# Python Programming Assignment Data Processing and Analysis
This notebook focuses on applying Python data structures such as dictionaries, lists, tuples, and sets to solve real-world data processing problems.

Each problem demonstrates logical thinking, data validation, and structured programming techniques.  

## Problem 1: Employee Performance Bonus Eligibility

### Objective:
To identify the highest performance score among employees and display all employees eligible for the top performance bonus.


In [1]:
# Given employee performance data
employees = {
    "Ravi": 92,
    "Anita": 88,
    "Kiran": 92,
    "Suresh": 85
}

# Find the highest performance score
highest_score = max(employees.values())

# Find all employees who have this highest score
top_performers = []

for name, score in employees.items():
    if score == highest_score:
        top_performers.append(name)

# Display the result
print("Top Performers Eligible for Bonus:", ", ".join(top_performers), f"(Score: {highest_score})")

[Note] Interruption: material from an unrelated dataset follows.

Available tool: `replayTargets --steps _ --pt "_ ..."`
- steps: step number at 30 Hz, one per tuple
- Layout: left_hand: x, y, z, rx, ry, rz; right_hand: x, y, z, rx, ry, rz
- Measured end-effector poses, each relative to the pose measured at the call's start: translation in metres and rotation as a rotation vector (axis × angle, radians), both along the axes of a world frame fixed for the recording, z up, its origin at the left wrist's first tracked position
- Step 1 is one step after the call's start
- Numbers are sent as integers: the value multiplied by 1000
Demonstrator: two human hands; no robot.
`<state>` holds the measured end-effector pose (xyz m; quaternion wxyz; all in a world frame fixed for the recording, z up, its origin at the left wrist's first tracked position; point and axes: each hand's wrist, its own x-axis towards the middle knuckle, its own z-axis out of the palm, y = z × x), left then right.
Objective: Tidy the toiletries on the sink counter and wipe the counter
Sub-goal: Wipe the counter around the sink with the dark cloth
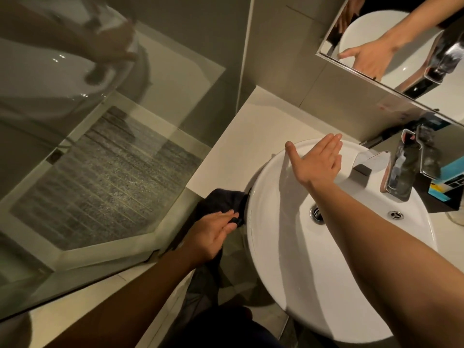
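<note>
A dark cloth lies on the pale counter at its front edge, left of the white round basin. My left hand rests flat on the cloth, fingers together and pointing toward the basin. Part of the cloth hangs down below my palm. My right hand is stretched flat over the basin's far rim, fingers extended and empty. A chrome tap stands at the basin's right side. Right of the tap, a black tray holds blue and yellow toiletry packets.
A mirror on the tiled wall reflects my right hand and the basin. A glass shower screen stands close on the left, with a grey mat on the floor behind it. The basin's drain and overflow are visible.
</note>
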<state>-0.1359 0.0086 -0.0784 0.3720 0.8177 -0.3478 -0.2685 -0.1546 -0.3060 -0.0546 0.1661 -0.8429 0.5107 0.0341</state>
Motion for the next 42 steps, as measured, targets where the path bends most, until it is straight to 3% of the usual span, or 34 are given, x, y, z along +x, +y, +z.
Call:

Top Performers Eligible for Bonus: Ravi, Kiran (Score: 92)


## Problem 2: Search Query Keyword Analysis

### Objective:
To analyze a customer search query and identify keywords that are searched more than once.

In [2]:
# Given input search query
search_query = "Buy mobile phone buy phone online"

# Convert to lowercase
search_query = search_query.lower()

# Remove common punctuation manually
cleaned_query = ""

for char in search_query:
    if char not in (".", ",", "!", "?", ":", ";"):
        cleaned_query += char

# Split sentence into words (list)
words = cleaned_query.split()

# Count frequency using dictionary
word_count = {}

for word in words:
    if word in word_count:
        word_count[word] += 1
    else:
        word_count[word] = 1

# Store words appearing more than once
repeated_keywords = {}

for word, count in word_count.items():
    if count > 1:
        repeated_keywords[word] = count

# Display result
print(repeated_keywords)


{'buy': 2, 'phone': 2}


## Problem 3: Sensor Data Validation

### Objective:
To validate factory sensor readings and identify valid readings.

In [3]:
# Given sensor readings (index represents hour)
sensor_readings = [3, 4, 7, 8, 10, 12, 5]

# List to store valid sensor readings
valid_readings = []

# Iterate through the list using index
for hour in range(len(sensor_readings)):
    
    reading = sensor_readings[hour]
    
    # Step 2: Check if reading is even
    if reading % 2 == 0:
        
        # Step 3: Store as tuple (hour_index, reading_value)
        valid_readings.append((hour, reading))

#  Display result
print("Valid Sensor Readings (Hour, Value):")
print(valid_readings)


Valid Sensor Readings (Hour, Value):
[(1, 4), (3, 8), (4, 10), (5, 12)]


## Problem 4: Email Domain Usage Analysis

### Objective:
To analyze employee email IDs and determine:
1. The number of users per email domain.
2. The percentage usage of each domain.

In [4]:
# Given list of employee emails
emails = [
    "ravi@gmail.com",
    "anita@yahoo.com",
    "kiran@gmail.com",
    "suresh@gmail.com",
    "meena@yahoo.com"
]

# Count domain occurrences
domain_count = {}

for email in emails:
    
    # Extract domain part
    parts = email.split("@")
    domain = parts[1]
    
    if domain in domain_count:
        domain_count[domain] += 1
    else:
        domain_count[domain] = 1

# Calculate percentage usage
total_emails = len(emails)

print("Email Domain Usage Percentage:")

for domain, count in domain_count.items():
    percentage = (count / total_emails) * 100
    
    # Convert to integer percentage for clean output
    percentage = int(percentage)
    
    print(domain + ":", str(percentage) + "%")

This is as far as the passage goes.